Gazze ve Filistin’de Müslüman Kardeşlerimizin Haksız Yere Topyekün Cezalandırılmasına İlişkin
Cumhurbaşkanı Sayın Recep Tayyip Erdoğan’a Açık Mektup
Türkiye Cumhuriyeti’nin Saygıdeğer Cumhurbaşkanı,
Sayın Recep Tayyip Erdoğan’a;
Allah’ın selamı, rahmeti ve bereketi üzerinize olsun.

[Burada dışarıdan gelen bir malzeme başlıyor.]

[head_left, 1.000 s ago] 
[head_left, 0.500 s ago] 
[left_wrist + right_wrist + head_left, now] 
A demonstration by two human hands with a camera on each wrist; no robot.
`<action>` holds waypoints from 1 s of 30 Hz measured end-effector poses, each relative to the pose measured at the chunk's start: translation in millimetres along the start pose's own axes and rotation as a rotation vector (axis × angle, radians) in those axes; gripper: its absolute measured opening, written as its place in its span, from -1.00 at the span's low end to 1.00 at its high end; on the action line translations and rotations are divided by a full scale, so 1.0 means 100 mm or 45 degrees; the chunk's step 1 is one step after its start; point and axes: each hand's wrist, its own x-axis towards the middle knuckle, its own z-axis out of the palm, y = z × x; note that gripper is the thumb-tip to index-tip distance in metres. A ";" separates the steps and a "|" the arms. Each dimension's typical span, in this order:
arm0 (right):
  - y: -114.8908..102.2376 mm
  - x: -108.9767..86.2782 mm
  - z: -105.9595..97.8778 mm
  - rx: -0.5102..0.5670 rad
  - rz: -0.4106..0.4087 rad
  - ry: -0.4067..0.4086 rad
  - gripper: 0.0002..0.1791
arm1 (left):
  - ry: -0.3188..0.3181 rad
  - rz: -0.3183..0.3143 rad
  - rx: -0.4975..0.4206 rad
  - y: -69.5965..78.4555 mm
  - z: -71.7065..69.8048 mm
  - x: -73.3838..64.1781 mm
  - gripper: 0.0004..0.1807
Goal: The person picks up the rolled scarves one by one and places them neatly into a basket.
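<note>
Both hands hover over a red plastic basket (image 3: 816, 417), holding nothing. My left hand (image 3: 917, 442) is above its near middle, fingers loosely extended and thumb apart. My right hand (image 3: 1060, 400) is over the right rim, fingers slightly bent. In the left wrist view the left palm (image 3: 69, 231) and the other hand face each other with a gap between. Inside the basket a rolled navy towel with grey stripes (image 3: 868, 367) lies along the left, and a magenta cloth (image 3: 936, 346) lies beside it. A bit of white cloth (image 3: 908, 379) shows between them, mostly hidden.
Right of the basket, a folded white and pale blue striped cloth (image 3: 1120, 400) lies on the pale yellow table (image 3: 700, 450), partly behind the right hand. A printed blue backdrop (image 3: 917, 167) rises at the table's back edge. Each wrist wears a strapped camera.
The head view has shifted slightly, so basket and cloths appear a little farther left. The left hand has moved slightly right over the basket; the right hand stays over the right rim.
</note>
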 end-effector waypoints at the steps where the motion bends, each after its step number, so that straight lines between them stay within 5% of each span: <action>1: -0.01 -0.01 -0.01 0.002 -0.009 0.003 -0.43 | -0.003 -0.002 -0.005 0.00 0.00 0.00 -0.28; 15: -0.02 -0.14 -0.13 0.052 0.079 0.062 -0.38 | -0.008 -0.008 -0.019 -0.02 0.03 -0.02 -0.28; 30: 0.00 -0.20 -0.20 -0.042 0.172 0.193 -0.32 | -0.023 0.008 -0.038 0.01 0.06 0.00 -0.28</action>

Yüce Allah aziz kitabında şöyle buyurmaktadır:
“Mümin erkeklerle mümin kadınlar birbirlerinin velileridir. Onlar iyiliği emreder, kötülükten alıkorlar, namazı dosdoğru kılarlar, zekâtı verirler, Allah ve Resûlüne itaat ederler. İşte onlara Allah rahmet edecektir. Şüphesiz Allah azîzdir, hikmet sahibidir.”[1]
Saygıdeğer Cumhurbaşkanı;
Bu mektup, size hitaben yazılmıştır. Biz zat-i âlinizi; mazlumların imdadına koşan, haklının hakkını teslim eden ve zalimlere karşı dik duran tavrınızla biliriz.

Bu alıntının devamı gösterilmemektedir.